■ Work required:
Leaving out the images, repeat all the lines below exactly.

***** Data section

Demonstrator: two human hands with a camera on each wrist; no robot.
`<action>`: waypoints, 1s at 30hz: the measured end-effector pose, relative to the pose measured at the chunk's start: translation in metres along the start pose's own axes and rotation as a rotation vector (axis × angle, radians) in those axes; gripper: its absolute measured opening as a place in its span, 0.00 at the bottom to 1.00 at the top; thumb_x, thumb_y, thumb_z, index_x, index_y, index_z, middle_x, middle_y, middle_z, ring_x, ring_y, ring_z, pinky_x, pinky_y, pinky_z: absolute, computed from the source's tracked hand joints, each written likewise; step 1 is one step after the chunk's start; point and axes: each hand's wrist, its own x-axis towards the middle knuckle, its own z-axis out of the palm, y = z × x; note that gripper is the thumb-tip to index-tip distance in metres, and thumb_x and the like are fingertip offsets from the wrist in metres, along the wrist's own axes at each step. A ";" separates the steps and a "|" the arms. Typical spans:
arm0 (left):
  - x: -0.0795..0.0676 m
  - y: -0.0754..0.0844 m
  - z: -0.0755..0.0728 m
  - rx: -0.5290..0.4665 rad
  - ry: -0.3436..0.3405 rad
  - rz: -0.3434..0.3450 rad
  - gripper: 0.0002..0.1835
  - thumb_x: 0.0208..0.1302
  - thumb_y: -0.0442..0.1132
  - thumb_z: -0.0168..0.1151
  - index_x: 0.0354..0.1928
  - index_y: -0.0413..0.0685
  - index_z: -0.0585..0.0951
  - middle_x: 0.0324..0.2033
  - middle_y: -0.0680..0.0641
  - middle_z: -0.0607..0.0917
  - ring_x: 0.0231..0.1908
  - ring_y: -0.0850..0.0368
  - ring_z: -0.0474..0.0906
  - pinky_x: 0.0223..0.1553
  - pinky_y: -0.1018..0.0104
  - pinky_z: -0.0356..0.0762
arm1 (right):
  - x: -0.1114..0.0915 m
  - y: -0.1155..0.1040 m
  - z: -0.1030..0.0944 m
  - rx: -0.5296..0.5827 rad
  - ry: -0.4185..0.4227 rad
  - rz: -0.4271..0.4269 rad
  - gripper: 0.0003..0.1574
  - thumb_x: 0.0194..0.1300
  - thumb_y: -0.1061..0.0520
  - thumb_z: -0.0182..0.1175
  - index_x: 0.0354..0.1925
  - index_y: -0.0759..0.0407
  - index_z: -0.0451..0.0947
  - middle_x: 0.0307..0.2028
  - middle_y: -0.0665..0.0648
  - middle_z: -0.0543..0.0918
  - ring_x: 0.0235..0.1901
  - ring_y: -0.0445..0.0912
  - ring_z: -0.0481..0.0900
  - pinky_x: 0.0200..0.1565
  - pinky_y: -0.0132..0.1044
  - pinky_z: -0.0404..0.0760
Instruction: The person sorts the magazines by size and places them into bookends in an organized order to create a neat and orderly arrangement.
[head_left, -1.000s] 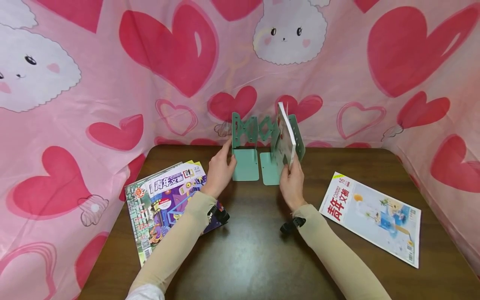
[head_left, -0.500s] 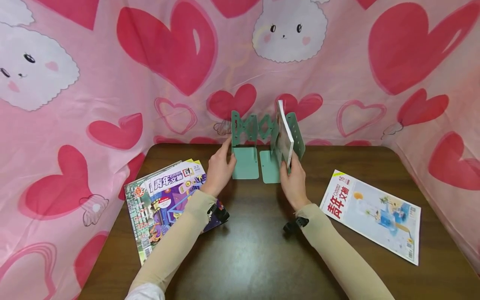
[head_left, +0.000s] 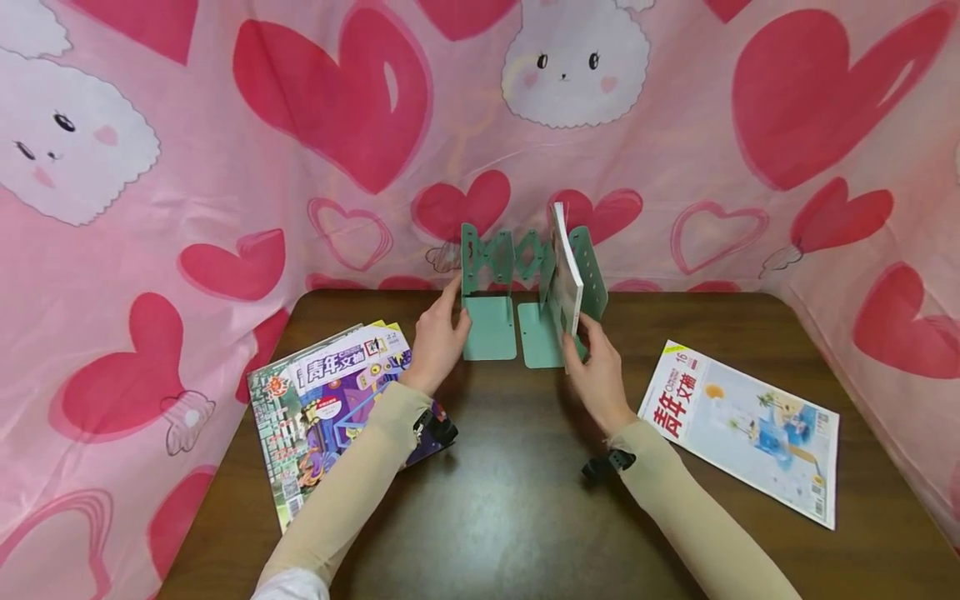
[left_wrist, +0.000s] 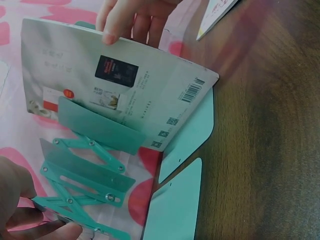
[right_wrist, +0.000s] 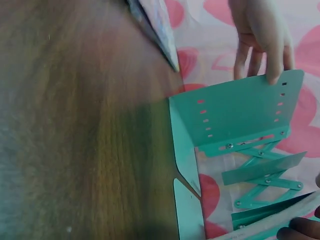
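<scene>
A green expandable bookend [head_left: 491, 327] stands at the back of the table, with crisscross links between its plates. My left hand [head_left: 438, 342] pinches its left end plate, thumb on the inner face, as the right wrist view shows. In its right-hand section a magazine [head_left: 567, 271] stands on edge, leaning, its white edge towards me. My right hand [head_left: 597, 371] holds the near edge of this magazine, thumb on the left side and fingers on the other. The left wrist view shows the back cover with a barcode [left_wrist: 192, 90] facing the inner plate [left_wrist: 97, 125].
Several overlapping magazines [head_left: 330, 417] lie at the left of the brown table [head_left: 495, 500]. One more magazine [head_left: 746, 433] lies flat at the right. A pink cloth [head_left: 360, 100] printed with hearts and rabbits hangs close behind and along both sides.
My right hand has shifted a little right and down along the magazine's near edge. The magazine has moved slightly left, towards the inner plate. My left hand stays on the bookend.
</scene>
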 end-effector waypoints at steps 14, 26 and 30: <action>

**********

■ Task response:
Demonstrator: two human hands with a camera on each wrist; no robot.
`<action>`: waypoints, 1s at 30hz: the measured end-effector pose, relative to the pose measured at the chunk's start: translation in metres along the start pose's own axes and rotation as a rotation vector (axis × angle, radians) in those axes; gripper: its absolute measured opening as a place in its span, 0.00 at the bottom to 1.00 at the top; thumb_x, thumb_y, thumb_z, index_x, index_y, index_z, middle_x, middle_y, middle_z, ring_x, ring_y, ring_z, pinky_x, pinky_y, pinky_z: absolute, computed from the source's tracked hand joints, each written likewise; step 1 is one step after the chunk's start; point and axes: each hand's wrist, its own x-axis towards the middle knuckle, its own z-axis out of the palm, y = z × x; note that gripper is the thumb-tip to index-tip distance in metres, and thumb_x and the like are fingertip offsets from the wrist in metres, along the wrist's own axes at each step. A ";" separates the steps and a "|" the arms. Typical spans:
arm0 (left):
  - x: -0.0795..0.0676 m
  - y: -0.0754..0.0844 m
  - z: -0.0755..0.0728 m
  - rx: -0.5290..0.4665 rad
  - ry: -0.3436..0.3405 rad
  - rz: -0.3434..0.3450 rad
  - gripper: 0.0002..0.1835
  - thumb_x: 0.0208..0.1302
  - thumb_y: -0.0442..0.1132
  - thumb_z: -0.0168..0.1151
  - index_x: 0.0354..0.1928
  - index_y: -0.0413..0.0685
  - index_z: -0.0585..0.0951
  - middle_x: 0.0324..0.2033
  - middle_y: -0.0680..0.0641
  - middle_z: -0.0607..0.0917
  - ring_x: 0.0231..0.1908
  - ring_y: -0.0850..0.0368
  - ring_z: -0.0474..0.0906
  - pinky_x: 0.0223..0.1553
  - pinky_y: -0.1018..0.0104
  - pinky_z: -0.0356..0.0762
arm1 (right):
  - x: -0.1114..0.0915 m
  - y: -0.1155..0.1040 m
  - z: -0.1030..0.0944 m
  - rx: -0.5296..0.5827 rad
  - ry: -0.4185..0.4227 rad
  - rz: -0.4271..0.4269 rad
  - gripper: 0.0003..0.1574
  - thumb_x: 0.0194..0.1300
  - thumb_y: -0.1061..0.0520
  - thumb_z: -0.0182..0.1175
  - index_x: 0.0354..0.1925
  - index_y: -0.0759..0.0407
  - index_z: -0.0451..0.0947
  - middle_x: 0.0307..0.2028
  - middle_y: -0.0665..0.0648
  - middle_z: -0.0543..0.0918
  - ring_x: 0.0235..0.1901
  - ring_y: -0.0445..0.0912
  - ring_z: -0.0481..0.0900
  - pinky_x: 0.0200..0.1565
  - pinky_y: -0.0132..0.1044
  - pinky_z: -0.0404..0.0760
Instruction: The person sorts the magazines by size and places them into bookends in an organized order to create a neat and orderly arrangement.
[head_left, -1.000s] 
[head_left, -0.500s] 
[head_left, +0.000s] 
[left_wrist, +0.000s] 
[right_wrist, +0.000s] 
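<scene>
A green expandable bookend [head_left: 491, 327] stands at the back of the table, with crisscross links between its plates. My left hand [head_left: 438, 342] pinches its left end plate, thumb on the inner face, as the right wrist view shows. In its right-hand section a magazine [head_left: 567, 271] stands on edge, leaning, its white edge towards me. My right hand [head_left: 597, 371] holds the near edge of this magazine, thumb on the left side and fingers on the other. The left wrist view shows the back cover with a barcode [left_wrist: 192, 90] facing the inner plate [left_wrist: 97, 125].
Several overlapping magazines [head_left: 330, 417] lie at the left of the brown table [head_left: 495, 500]. One more magazine [head_left: 746, 433] lies flat at the right. A pink cloth [head_left: 360, 100] printed with hearts and rabbits hangs close behind and along both sides.
My right hand has shifted a little right and down along the magazine's near edge. The magazine has moved slightly left, towards the inner plate. My left hand stays on the bookend.
</scene>
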 end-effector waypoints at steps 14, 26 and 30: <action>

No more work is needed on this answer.